07 diciembre 2006

La miré y parecía la imagen misma de la soledad retraída. Sentada en la barra de un bar de barrio, una cafetería insulsa, parada de la mediocridad y los sueños evaporados, miraba hacia la calle, cigarrillo entre los dedos, humeante, arrastrando con su estela los malos pensamientos. La cerveza sobre la barra, el vaso húmedo y la marca de unos labios agrietados, fruncidos por la mueca desalmada, rumiando entre los malos deseos y la acritud todo lo que quiso ser y se quedó en el éter.

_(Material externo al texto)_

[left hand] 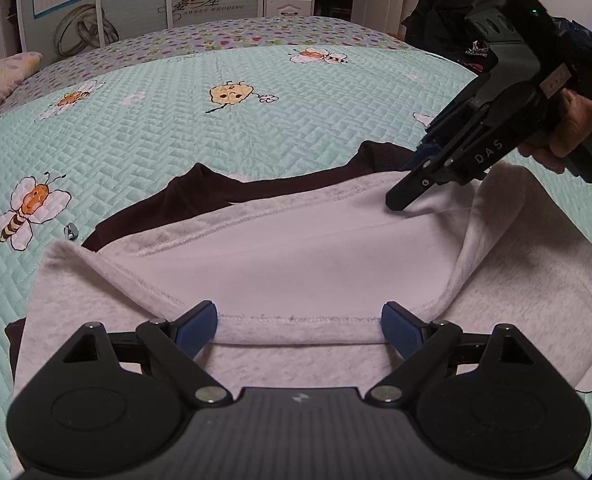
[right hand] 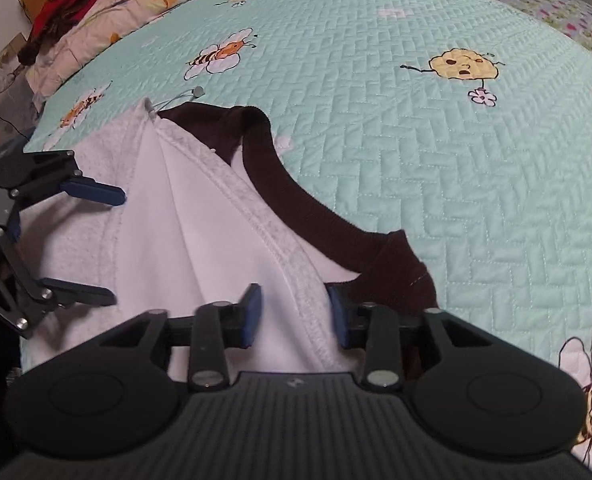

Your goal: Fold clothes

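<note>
Grey fleece garment (left hand: pixel 136 308) sits right under both grippers, spread on the bed (left hand: pixel 176 132), hem folded back so the smooth white lining (left hand: pixel 316 252) faces up.

Left gripper (left hand: pixel 298 326): jaws wide, blue pads either side of the turned-back hem edge, not pressing it. Nothing held.

Right gripper (right hand: pixel 294 316): jaws partly closed, straddling the stitched seam (right hand: pixel 288 256) at the garment's far edge. A gap shows between the pads and the cloth in the right wrist view; from the left wrist view its tips are down on the lining. Reads as not clamped yet.

Step, my read: mid-fold, both grippers setting up to pinch an edge. Next move calls for closing on both layers at the seam, then lifting and carrying the edge over evenly so the lining doesn't bunch.

Materials: outer is a fuzzy heathered knit, the lining slick with radiating creases, the hem overlocked and thick. Dark brown ribbed band (right hand: pixel 296 204), probably collar or cuff, curls out past the grey. Drawcord toggle (right hand: pixel 198 91) lies beyond it on the quilt. Bedcover is mint, herringbone-quilted, printed with bees (right hand: pixel 220 54).
</note>
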The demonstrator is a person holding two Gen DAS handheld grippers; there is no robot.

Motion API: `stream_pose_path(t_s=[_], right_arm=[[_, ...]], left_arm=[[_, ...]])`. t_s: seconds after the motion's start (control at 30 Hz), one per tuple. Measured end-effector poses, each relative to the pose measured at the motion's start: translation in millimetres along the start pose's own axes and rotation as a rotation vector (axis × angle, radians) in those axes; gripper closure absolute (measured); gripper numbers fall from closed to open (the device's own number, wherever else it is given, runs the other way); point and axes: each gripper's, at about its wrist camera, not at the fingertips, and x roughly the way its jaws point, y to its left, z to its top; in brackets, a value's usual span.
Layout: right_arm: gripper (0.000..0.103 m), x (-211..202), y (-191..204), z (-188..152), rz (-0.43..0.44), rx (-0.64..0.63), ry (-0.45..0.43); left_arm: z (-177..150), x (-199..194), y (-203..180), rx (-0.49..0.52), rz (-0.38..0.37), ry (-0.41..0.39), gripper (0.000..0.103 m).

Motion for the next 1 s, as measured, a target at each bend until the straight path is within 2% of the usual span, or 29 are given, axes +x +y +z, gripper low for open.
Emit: stream_pose_path(t_s=[0.03,0.2,0.23,0.27,0.43,0.47,0.57,0.67,0.8,1.0], right_arm=[[0.082,-1,4,-1,-0.007,-0.017,0.001],[0.083,-5,22,-4,-0.095,-0.095,-0.051],[0.090,-6,25,-4,-0.118,-0.110,-0.060],[0.093,-5,29,-4,-0.143,-0.127,-0.064],[0.093,12,31,-9,-0.300,-0.190,-0.076],[0.093,18,31,-10,-0.308,-0.185,-0.072],[0.091,16,27,-10,-0.297,-0.134,-0.093],[0.078,-2,25,-7,-0.275,-0.091,-0.146],[0.067,-19,30,7,-0.160,-0.083,-0.252],[0.064,34,36,38,-0.070,-0.178,-0.134]], left_arm=[[0,0,0,0.000,0.001,0.001,0.012],[2,0,-2,0.001,0.013,0.012,0.012],[3,0,-2,0.001,0.016,0.015,0.012],[4,1,-2,-0.001,0.018,0.017,0.011],[4,3,0,-0.015,0.026,0.026,0.007],[4,2,1,-0.016,0.025,0.026,0.007],[3,-2,3,-0.025,0.019,0.025,0.007],[1,-4,5,-0.035,0.014,0.022,0.007],[-1,-5,4,-0.037,0.012,0.019,0.006],[-3,-4,5,-0.043,0.004,0.027,0.004]])
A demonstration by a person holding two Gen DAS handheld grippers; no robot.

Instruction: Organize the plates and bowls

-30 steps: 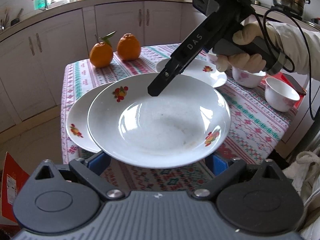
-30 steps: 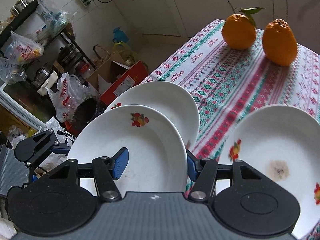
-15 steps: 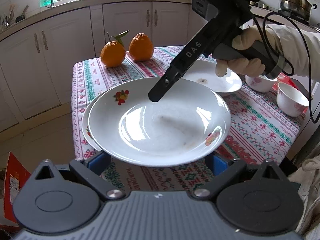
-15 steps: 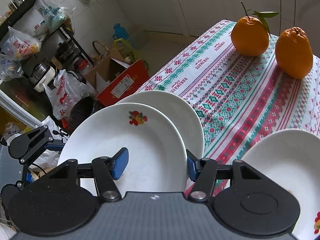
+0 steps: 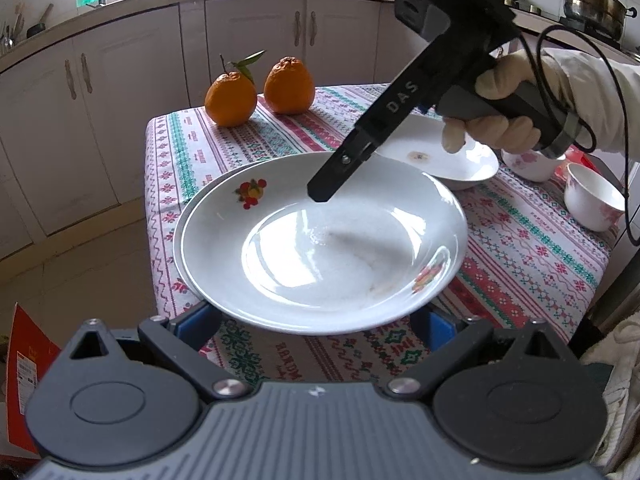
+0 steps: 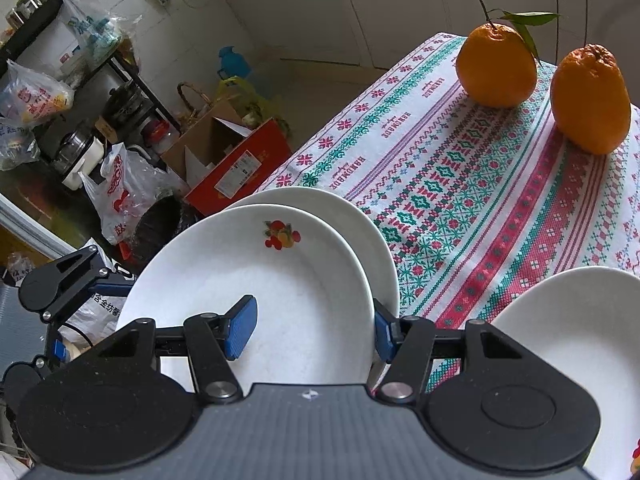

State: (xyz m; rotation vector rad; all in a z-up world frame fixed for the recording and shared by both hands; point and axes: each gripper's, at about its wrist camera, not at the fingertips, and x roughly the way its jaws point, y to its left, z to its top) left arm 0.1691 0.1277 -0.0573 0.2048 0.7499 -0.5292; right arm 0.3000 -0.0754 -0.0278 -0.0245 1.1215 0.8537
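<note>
White fruit-print plate [image 5: 320,248] gripped across its width by left gripper [image 5: 316,324] fingers, far rim straddled, not visibly pinched, by part-open right gripper [image 6: 312,328], second plate [image 6: 360,220] seen underneath.

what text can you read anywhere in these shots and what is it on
"DAS": white letters on the black finger of the right gripper, left wrist view.
"HARDMODE", or close to it: woven repeatedly into the tablecloth; the letters are tiny, so the spelling is uncertain.
Red characters on the white plastic bag: too crumpled to read.
White label on the red cardboard box: too small to read.
</note>
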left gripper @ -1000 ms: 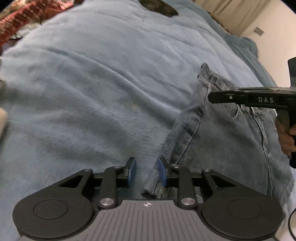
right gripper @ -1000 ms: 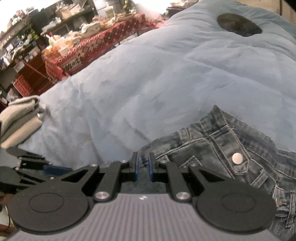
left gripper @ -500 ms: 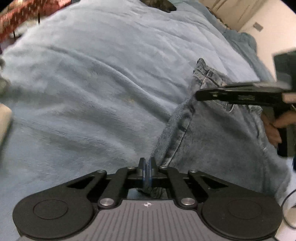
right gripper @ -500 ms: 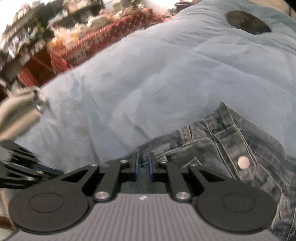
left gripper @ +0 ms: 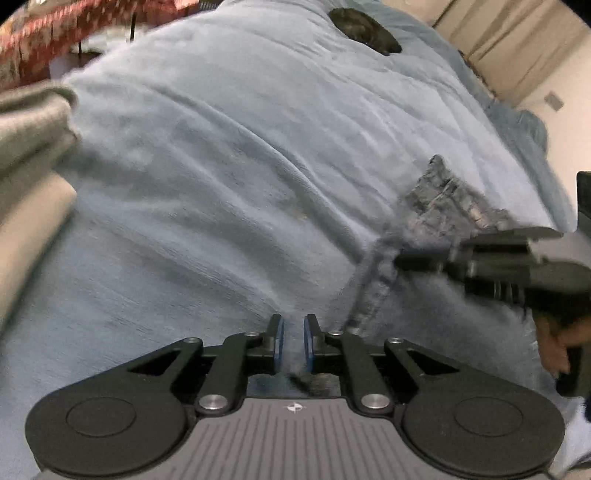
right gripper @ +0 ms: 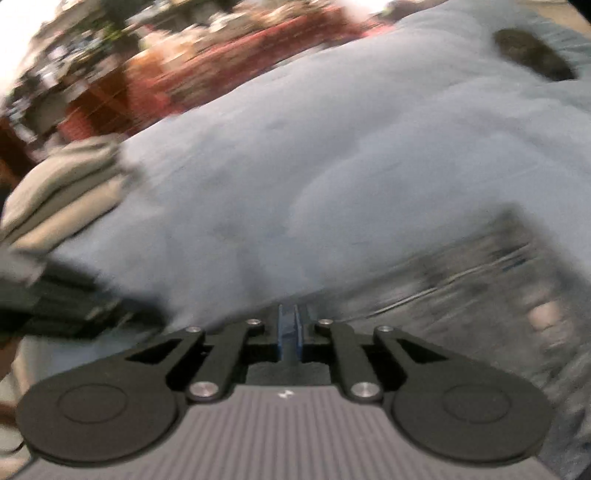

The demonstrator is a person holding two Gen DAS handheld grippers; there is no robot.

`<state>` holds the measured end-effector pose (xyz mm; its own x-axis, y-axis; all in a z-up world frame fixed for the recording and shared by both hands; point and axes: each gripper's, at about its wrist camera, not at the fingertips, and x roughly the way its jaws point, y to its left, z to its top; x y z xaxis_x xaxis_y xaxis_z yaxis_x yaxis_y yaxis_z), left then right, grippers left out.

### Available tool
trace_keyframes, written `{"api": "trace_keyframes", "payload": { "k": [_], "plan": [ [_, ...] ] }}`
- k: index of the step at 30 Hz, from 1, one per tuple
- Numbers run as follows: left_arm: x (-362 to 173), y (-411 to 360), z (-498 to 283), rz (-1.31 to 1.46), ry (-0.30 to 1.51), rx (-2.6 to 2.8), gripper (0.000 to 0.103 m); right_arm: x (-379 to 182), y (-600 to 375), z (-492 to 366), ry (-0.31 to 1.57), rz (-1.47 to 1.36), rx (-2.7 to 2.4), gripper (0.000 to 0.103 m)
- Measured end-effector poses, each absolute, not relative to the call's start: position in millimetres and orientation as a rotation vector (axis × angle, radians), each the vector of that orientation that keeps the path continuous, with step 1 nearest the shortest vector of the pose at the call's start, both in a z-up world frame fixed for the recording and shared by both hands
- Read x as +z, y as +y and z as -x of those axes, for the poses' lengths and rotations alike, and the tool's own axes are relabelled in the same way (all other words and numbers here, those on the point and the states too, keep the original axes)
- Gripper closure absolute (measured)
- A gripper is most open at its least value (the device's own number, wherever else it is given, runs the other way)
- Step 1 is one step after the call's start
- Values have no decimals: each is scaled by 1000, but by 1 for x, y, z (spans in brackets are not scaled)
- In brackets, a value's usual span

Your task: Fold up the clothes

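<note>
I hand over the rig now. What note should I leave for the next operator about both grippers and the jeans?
Left gripper: jaws have just opened slightly; an edge of the jeans sits between the pads, apparently pinched.
Right gripper: shut, seemingly on the jeans edge near the waistband; this view is blurred.
The jeans lie on the blue blanket, not yet folded.
Left to do: carry the held edge over, lay it flat, release.

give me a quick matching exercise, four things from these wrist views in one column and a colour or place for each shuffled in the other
Things:
1. jeans
2. blanket
3. folded clothes
4. dark patch

Descriptions:
A. light blue, spread over the whole bed
B. grey and beige, at the left edge of the left wrist view
C. faded denim, on the right of the left wrist view
D. at the far end of the bed

Pairs: 1-C, 2-A, 3-B, 4-D
</note>
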<state>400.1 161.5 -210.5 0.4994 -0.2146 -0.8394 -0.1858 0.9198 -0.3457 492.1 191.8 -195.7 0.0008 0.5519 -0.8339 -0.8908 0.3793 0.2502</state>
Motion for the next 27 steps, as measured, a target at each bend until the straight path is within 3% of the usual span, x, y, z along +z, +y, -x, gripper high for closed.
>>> {"api": "trace_keyframes", "payload": {
  "k": [5, 13, 21, 27],
  "plan": [
    [-201, 161, -395, 412, 1014, -30, 95, -231, 214, -487, 1069, 410, 1158, 96],
    [-212, 133, -403, 299, 1029, -128, 94, -179, 186, -513, 997, 352, 1068, 94],
    [-225, 134, -401, 286, 1066, -76, 98, -229, 211, -558, 984, 462, 1002, 99],
    [-203, 140, -399, 353, 1043, -57, 97, -187, 187, -559, 940, 378, 1015, 92]
  ]
}}
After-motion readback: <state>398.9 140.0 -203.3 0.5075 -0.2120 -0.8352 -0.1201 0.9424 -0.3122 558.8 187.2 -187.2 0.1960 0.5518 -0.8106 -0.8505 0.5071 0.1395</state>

Los ojos oscuros, enmarcados en cuencas más oscuras, se fijaban en un punto lejano donde se condensaba en una molécula la última pasada de largo de una vida sin esperanza, de un segundo que cambiara los ejes del reloj, de un momento en que las palabras abandonaron tenues una boca para zaherir un brote marchito.

Sentir siempre fue un error, y se culpa por el error ajeno fustigando una herida que ya sangra sola. Pero el dolor autoinflingido siempre se soporta mejor que el que no buscamos, que el que llama al rencor y la venganza, que el que torna mal aquello que un día fue pureza. Y da una calada mientras la ceniza desafía la gravedad, sola, como nunca debió de dejar de estar, y se viste con su manto negro para vagar entre los planos de una mentira, dejar su rastro en las comisuras de la boca y arrancar la sonrisa que otrora alegró alma, corazón y ser.